> Problem statement: State the number of lines below in which the word "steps" appears. Nothing else belongs in the answer.

> Exercise input:
+-------+

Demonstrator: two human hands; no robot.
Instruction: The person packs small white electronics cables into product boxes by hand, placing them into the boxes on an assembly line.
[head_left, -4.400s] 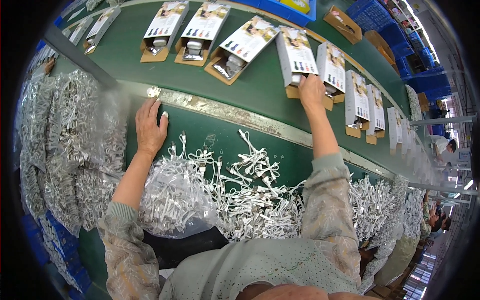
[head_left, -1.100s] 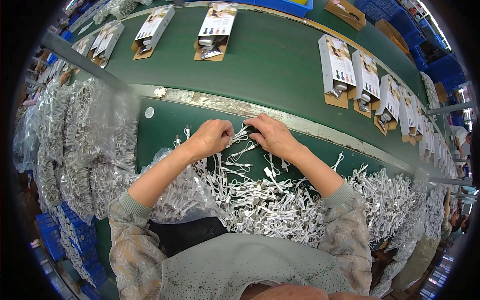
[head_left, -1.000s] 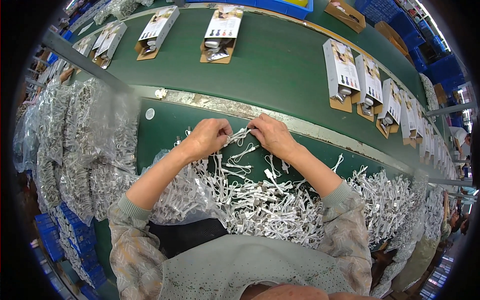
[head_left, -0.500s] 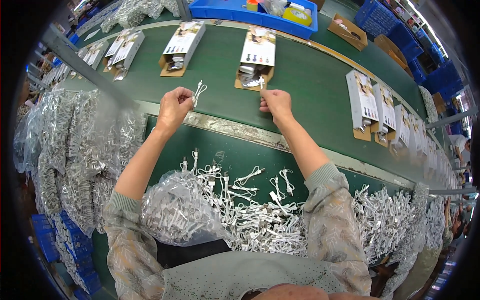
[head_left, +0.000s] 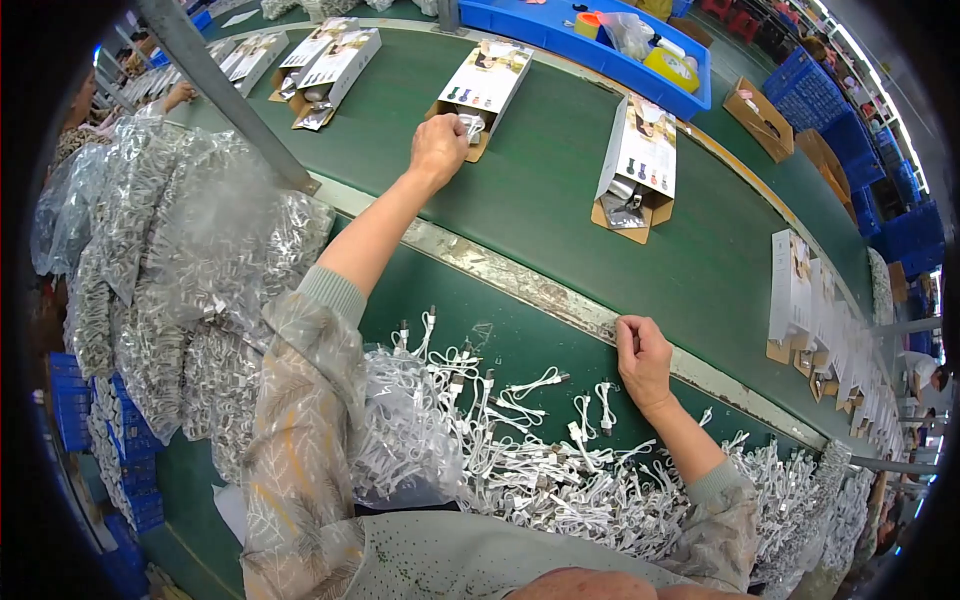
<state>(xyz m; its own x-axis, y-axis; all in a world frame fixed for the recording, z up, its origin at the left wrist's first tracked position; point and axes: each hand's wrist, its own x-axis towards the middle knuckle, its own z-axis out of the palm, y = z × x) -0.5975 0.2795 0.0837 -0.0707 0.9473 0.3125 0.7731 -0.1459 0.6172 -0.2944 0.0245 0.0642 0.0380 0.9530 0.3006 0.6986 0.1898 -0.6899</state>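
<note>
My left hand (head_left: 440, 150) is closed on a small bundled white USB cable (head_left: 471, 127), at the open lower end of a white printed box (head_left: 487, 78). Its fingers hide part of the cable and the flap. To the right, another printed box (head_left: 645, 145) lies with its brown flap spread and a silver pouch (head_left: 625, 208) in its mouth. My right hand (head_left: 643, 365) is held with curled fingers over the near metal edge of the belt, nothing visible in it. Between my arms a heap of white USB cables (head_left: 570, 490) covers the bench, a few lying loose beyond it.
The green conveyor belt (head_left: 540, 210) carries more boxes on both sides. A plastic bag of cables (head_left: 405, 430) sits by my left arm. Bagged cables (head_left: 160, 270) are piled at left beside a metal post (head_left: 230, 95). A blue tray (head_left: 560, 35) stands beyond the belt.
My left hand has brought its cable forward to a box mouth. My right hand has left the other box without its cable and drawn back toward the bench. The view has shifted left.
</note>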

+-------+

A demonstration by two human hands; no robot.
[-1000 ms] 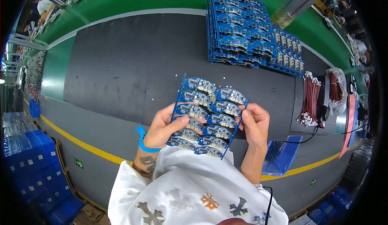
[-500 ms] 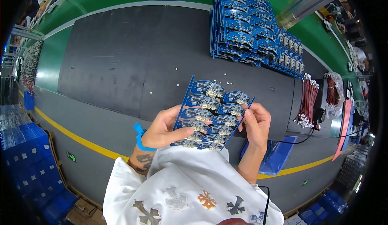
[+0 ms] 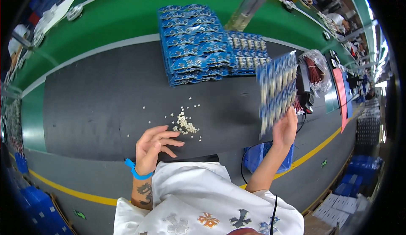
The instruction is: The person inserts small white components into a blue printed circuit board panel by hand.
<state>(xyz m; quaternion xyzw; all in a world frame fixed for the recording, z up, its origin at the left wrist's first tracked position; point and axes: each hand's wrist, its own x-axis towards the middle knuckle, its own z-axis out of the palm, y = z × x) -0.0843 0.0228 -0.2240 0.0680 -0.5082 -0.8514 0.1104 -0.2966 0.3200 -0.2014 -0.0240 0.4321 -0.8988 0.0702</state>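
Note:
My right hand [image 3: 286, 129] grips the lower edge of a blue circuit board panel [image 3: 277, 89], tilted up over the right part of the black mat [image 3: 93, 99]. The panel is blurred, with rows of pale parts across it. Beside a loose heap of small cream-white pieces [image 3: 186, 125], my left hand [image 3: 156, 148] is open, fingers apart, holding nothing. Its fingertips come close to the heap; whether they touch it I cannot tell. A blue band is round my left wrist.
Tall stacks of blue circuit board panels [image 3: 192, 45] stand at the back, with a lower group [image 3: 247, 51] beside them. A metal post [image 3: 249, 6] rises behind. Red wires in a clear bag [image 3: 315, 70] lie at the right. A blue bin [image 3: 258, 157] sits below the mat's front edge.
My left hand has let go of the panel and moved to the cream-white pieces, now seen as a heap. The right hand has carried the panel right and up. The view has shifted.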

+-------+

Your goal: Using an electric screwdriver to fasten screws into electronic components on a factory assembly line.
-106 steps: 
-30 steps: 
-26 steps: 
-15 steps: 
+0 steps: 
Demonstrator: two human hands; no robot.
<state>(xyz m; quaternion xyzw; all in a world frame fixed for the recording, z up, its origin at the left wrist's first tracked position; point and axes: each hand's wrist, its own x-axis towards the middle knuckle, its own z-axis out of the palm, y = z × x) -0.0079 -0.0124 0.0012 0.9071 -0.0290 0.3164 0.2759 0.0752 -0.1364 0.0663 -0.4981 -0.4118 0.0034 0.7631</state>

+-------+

> Response box: 5